¿Cuántas noches te querré? ¿Cuántos lunes viviré? ¿Cuántos besos en silencio robaré? ¿Cuántos lunareshay en tu piel? ¿Cuántas miradas me hicieron falta para ver que sin tu amor el respirar se hace dolor? ¡Ay que cosa tan rara y complicada! Que en la movida esta del amor cuando lo tienes te sobra, y cuando te falta ya no sale el sol.

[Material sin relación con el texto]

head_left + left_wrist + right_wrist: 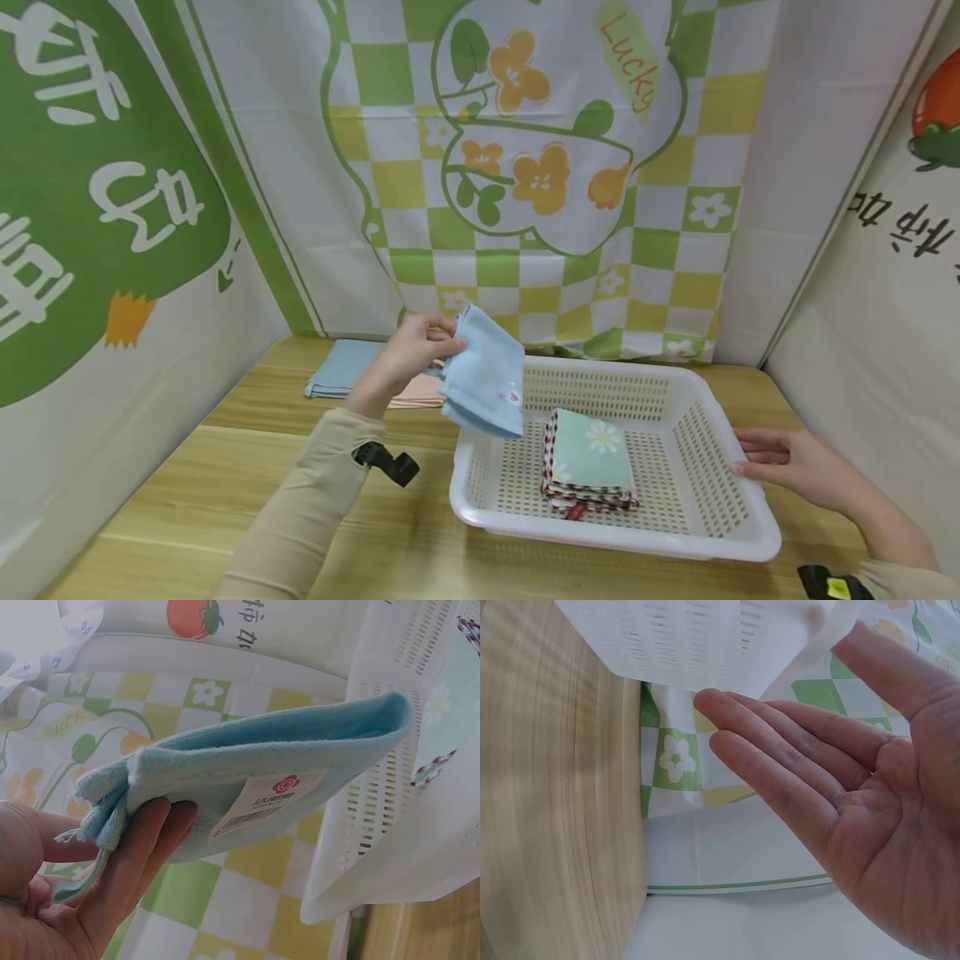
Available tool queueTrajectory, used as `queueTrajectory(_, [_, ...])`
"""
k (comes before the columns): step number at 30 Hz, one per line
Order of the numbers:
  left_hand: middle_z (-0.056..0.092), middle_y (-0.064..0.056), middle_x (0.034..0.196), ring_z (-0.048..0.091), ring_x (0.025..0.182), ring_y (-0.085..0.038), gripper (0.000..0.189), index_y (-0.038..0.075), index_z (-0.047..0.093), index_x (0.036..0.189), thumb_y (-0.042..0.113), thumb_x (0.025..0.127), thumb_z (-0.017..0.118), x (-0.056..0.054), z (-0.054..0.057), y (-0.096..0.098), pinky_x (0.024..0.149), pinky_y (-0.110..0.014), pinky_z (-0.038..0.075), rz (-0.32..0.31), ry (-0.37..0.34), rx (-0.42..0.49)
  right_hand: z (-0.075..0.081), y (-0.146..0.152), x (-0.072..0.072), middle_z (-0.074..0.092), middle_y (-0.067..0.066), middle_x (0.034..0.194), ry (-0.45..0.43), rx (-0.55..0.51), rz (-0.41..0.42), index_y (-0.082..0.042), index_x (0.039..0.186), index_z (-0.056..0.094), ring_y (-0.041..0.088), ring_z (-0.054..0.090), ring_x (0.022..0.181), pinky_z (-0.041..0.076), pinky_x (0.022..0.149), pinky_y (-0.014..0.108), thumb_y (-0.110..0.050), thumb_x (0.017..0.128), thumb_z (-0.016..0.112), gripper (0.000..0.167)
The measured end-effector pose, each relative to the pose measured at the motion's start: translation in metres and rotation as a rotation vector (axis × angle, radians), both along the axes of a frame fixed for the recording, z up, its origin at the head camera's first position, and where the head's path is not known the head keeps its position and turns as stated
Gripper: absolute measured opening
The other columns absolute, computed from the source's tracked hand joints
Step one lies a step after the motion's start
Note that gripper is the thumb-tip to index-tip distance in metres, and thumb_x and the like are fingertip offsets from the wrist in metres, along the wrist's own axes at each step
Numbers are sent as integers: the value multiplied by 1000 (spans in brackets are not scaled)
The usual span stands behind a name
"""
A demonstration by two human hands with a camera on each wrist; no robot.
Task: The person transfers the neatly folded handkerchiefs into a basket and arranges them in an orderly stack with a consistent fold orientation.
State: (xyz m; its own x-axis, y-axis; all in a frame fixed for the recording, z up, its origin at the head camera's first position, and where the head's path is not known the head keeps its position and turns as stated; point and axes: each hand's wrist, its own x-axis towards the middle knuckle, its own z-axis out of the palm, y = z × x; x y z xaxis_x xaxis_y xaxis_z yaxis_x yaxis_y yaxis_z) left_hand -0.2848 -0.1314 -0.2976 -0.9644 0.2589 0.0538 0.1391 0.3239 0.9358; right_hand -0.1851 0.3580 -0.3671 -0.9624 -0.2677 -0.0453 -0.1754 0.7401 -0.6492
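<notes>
A folded light blue towel (486, 371) hangs in the air over the left edge of the white basket (600, 543). My left hand (416, 354) pinches its corner between thumb and fingers; in the left wrist view a paper label (266, 801) shows on the towel's side. Inside the basket lies a folded mint green towel (592, 454) with a daisy print and a checked dark red edge. Fingers straight, my right hand (798, 467) is at the basket's right rim, its thumb against the rim in the right wrist view.
Behind my left hand, a folded blue towel (341, 367) and a peach towel (420, 392) lie on the wooden table (300, 467). A printed checked curtain (555, 275) hangs along the table's back edge. Printed side walls (862, 317) stand at left and right.
</notes>
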Motion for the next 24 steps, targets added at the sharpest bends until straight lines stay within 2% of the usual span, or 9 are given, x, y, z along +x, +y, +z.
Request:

sábado, 8 de diciembre de 2012

Sábado, 8 de diciembre de 2012


8 de Diciembre de 2012, sábado

MONOPOLY

Hoy he estado jugando con mi hermano al Monopoly, ese juego de dinero y propiedades que consiste en ser el más fuerte, el más rico, el que tiene más propiedades con sus casas y sus hoteles. 
Cuando juego con mi hermano, casi siempre gano, por no decir siempre, pero es que hoy me ha echo darme cuenta de una cosa, de lo que es para mí una gran lección. 
Me ha hecho darme cuenta de qué cuanto más tenemos más queremos y qué al ver qué el otro tiene más nos rendimos enseguida.
En el juego tú ves que el contrario tiene montones de billetes y tú tan solo tienes unos pocos y, la mayoría de las personas se rinden, sin agotar esos sueños que le pueden hacer triunfar en la vida, ser feliz. 
Esto es aplicable a la vida real, a la del día a día; por ejemplo, tú ves qué la chica de allí es guapísima y tiene un cuerpazo qué lo flipas, la mayoría de las personas, incluyendome a mi misma, se deja caer, se deja 'arruinar' y no ser feliz, cuando aún te quedan sueños por vivir, peqeñas experiecias qué te van ha hacer crecer y madurar, pequeñas experiencias qué te van a dar oportunidad de ser feliz. 
Y es qué somos débiles, tenemos miedo a perder, a no beneficiarnos, a salir perjudicados, a qué nos destrocen nuestra reputación y nuestro orgullo, porque hoy en día eso es lo único qué le importa a los demás de nosotros.

2 de Diciembre

2 de Diciembre, domingo
Volar

¿Te crees qué soy gilipollas o qué? ¿Te crees qué no me doy cuenta de las cosas? ¿De qué te quieres ir? Pues ¿sabes? me doy cuenta, y duele mucho qué me trates así, como una ignorante, una gilipollas. Pero si te quieres ir, corre, ve, alejate; solo te pido una cosa, no me dejes aquí a medias tintas, sin saber las verdaderas razones, y sin saber si de verdad te importo o solo estás fingiendo para no hacerme daño, porque si haces eso me desespero, joder.
Y no es que quiera que te vayas, me lo paso muy bien contigo, pero es que siento como si todo lo que tengo a mi alrededor y que en algún momento de mi vida me ha hecho feliz, quiere esfumarse, volar. Pero no lo hace. Coño, volar ya, qué si no queréis estar aquí, nadie os lo va a impedir, ni si quiera yo. Pero si marcháis, no contéis con qué os voy a estar esperando aquí, como una imbécil, esperar a qué volváis porque os habéis cansado de volar y necesitáis descansar.
Y es qué no se si voy a tener fuerzas para superar todo esto, recibir un soplo de aire fresco, cambiar, empezar de nuevo otra vez. Porque ¿sabes? yo necesito extender mis alas, volar lejos, marchar, tener nuevas oportunidades; pero no puedo, no tengo esa valentía, esa fuerza...soy débil y para nada valiente, además de ser tímida y muy reservada. Nunca cuento a nadie mis sueños, a nadie, no me entenderían, soy un 'bicho raro'. Soy diferente, rara, estúpida, imbécil, gilipollas, una niñata débil que nunca se arriesga porque en el fondo tiene miedo, miedo de lo que piensen, miedo de que me hagan daño, miedo. Soy una niñata estúpida qué necesita un apoyo, llamame como quieras, insultame si quieres, hazme daño, lo que quieras...y es que aún no he tenido el tiempo suficiente para crecer, cumplir mis sueños, volar libre y sin ataduras...sí, libre...lejos, muy lejos...
Y sí, aunque quiera volar y vosotros marcharos de aquí, aunque me derrumbre por dentro, os doy las gracias por todo lo que habéis hecho por mí, por mi felicidad, ahora les toca a otros hacerme feliz.
Y esto no es una despedida, un 'hasta nunca'; es tan solo un 'hasta luego', si Dios quiere.